(AIM OF THE TASK)
Everything from the line with "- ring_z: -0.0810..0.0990" down to the line with "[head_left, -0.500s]" below must be printed exactly, those two lines included. Exclude pictures.

(DATASET SECTION)

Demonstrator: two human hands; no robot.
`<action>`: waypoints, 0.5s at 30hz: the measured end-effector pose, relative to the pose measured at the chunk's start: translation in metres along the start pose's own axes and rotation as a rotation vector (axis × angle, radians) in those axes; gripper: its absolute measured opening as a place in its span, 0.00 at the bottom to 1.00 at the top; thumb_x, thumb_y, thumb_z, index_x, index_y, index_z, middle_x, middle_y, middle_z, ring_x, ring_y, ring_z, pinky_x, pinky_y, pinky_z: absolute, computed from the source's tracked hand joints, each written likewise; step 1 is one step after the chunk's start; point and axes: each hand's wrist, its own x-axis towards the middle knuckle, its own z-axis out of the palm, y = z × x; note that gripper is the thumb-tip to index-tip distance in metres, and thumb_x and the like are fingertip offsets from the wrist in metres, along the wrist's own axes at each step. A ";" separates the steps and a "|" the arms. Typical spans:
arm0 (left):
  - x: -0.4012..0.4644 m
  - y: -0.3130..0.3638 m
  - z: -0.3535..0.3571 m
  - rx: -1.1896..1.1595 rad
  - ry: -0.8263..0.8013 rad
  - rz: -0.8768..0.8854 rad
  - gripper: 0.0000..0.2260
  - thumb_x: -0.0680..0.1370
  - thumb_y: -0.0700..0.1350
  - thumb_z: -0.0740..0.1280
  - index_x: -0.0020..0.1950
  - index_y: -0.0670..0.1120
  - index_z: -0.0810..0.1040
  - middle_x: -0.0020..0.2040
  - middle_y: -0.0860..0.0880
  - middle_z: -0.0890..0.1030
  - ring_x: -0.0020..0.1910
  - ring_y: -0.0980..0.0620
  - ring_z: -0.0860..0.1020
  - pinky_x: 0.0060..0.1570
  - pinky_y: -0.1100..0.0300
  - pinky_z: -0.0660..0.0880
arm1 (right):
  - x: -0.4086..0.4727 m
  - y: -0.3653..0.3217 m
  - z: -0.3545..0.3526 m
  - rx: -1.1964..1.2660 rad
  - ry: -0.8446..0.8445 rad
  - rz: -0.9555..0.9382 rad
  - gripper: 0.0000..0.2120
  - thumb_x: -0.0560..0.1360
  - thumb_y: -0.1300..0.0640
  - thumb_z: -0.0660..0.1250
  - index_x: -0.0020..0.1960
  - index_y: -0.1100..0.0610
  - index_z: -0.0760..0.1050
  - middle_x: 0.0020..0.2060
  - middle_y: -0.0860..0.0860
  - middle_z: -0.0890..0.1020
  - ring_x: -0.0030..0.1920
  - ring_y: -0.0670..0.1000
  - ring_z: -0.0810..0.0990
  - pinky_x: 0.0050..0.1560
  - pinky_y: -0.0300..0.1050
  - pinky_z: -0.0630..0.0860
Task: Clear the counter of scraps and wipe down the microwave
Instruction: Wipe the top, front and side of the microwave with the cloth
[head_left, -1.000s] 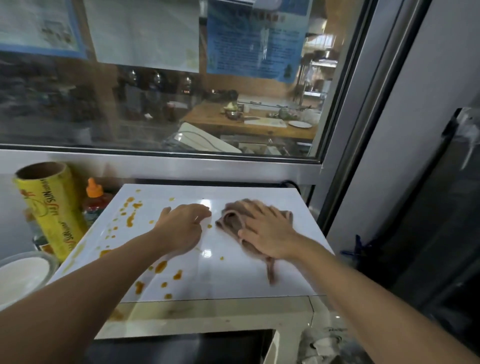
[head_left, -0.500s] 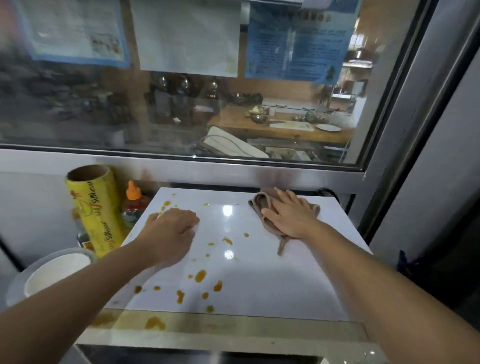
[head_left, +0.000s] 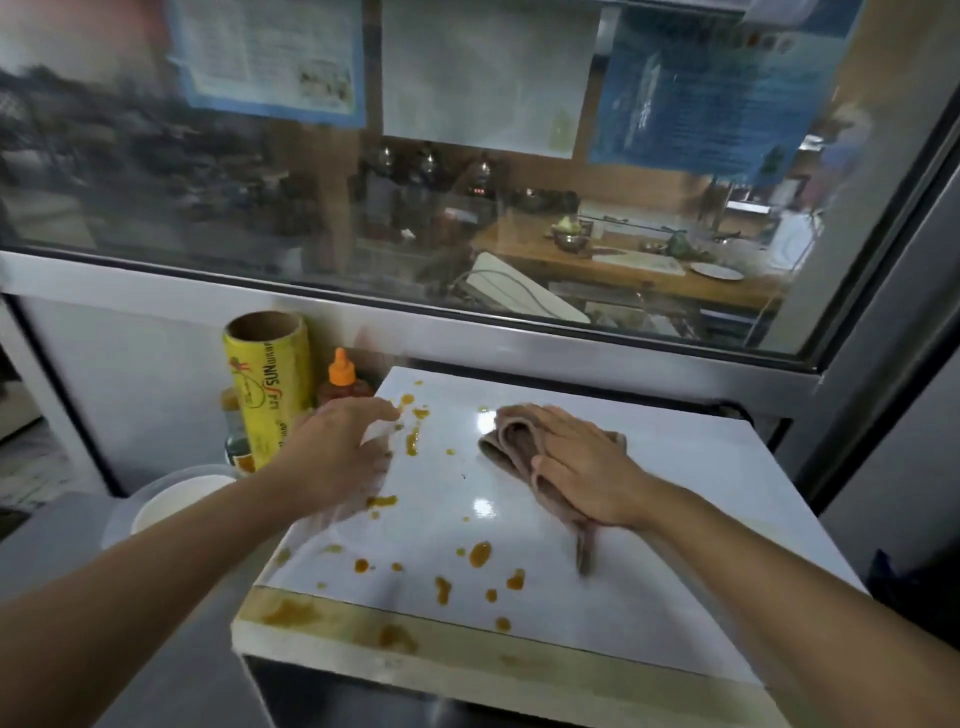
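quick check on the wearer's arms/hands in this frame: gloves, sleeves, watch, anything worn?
Nothing worn that shows. The left hand and right hand are bare: no gloves, rings, or visible markings. Both forearms are uncovered from wrist to the frame edge, with no sleeve, cuff, watch or band in view. The left hand is motion-blurred, so fine detail there cannot be told.

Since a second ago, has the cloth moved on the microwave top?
Yes. The cloth under the right hand slid left, away from the microwave top's right edge.

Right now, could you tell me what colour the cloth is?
Dull pinkish-brown; the cloth shows best in the head view, under the right hand.
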 end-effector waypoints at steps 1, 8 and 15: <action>-0.001 -0.006 -0.002 0.008 0.011 -0.028 0.16 0.78 0.43 0.62 0.65 0.53 0.73 0.67 0.53 0.73 0.67 0.50 0.69 0.68 0.49 0.63 | 0.017 0.004 0.000 -0.032 0.011 0.052 0.25 0.78 0.49 0.50 0.75 0.46 0.55 0.75 0.44 0.57 0.75 0.48 0.53 0.73 0.54 0.54; -0.010 -0.021 -0.003 -0.119 -0.061 -0.172 0.17 0.80 0.42 0.57 0.68 0.51 0.70 0.57 0.47 0.77 0.50 0.50 0.74 0.49 0.61 0.68 | 0.096 -0.054 0.023 -0.122 -0.033 0.035 0.26 0.79 0.45 0.50 0.76 0.48 0.54 0.76 0.46 0.52 0.76 0.50 0.48 0.75 0.53 0.48; -0.011 -0.035 -0.003 -0.214 -0.085 -0.121 0.21 0.77 0.36 0.60 0.67 0.53 0.71 0.63 0.53 0.76 0.61 0.54 0.73 0.61 0.56 0.71 | 0.047 -0.061 0.015 0.024 -0.039 -0.290 0.26 0.78 0.52 0.52 0.75 0.46 0.54 0.74 0.39 0.55 0.73 0.40 0.51 0.73 0.40 0.47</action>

(RESPONSE)
  - ring_z: -0.0810..0.0990
  - pinky_x: 0.0050..0.1560
  - pinky_y: -0.0300..0.1050
  - pinky_z: -0.0630..0.0860
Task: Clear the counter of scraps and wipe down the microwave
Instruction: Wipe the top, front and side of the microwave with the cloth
[head_left, -1.000s] 
[head_left, -0.500s] 

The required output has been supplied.